**WORK ORDER**.
Restate each line below word for word, skipping every picture.
[Start of Attachment]
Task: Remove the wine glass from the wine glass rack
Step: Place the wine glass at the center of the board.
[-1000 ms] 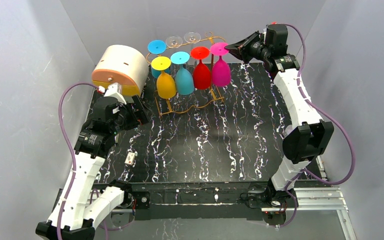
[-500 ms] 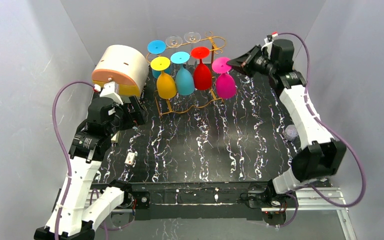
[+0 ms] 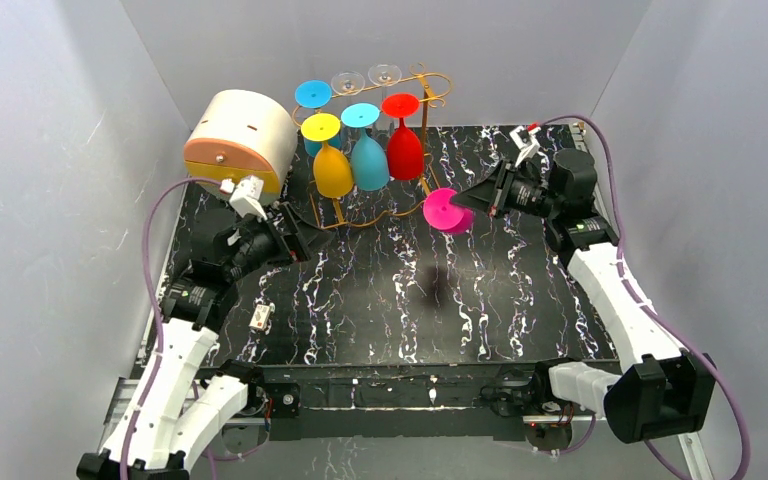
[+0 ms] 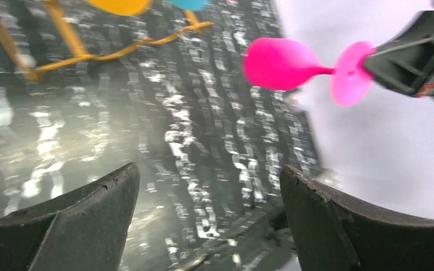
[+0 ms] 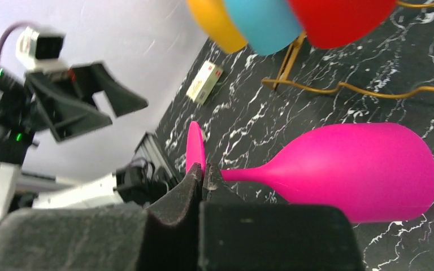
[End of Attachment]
**OUTPUT OF THE TASK**.
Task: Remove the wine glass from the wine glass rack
Step: Place the wine glass at the center of the board.
[-1000 ms] 
[-500 ms] 
[+0 ms] 
[+0 ms] 
[+0 ms] 

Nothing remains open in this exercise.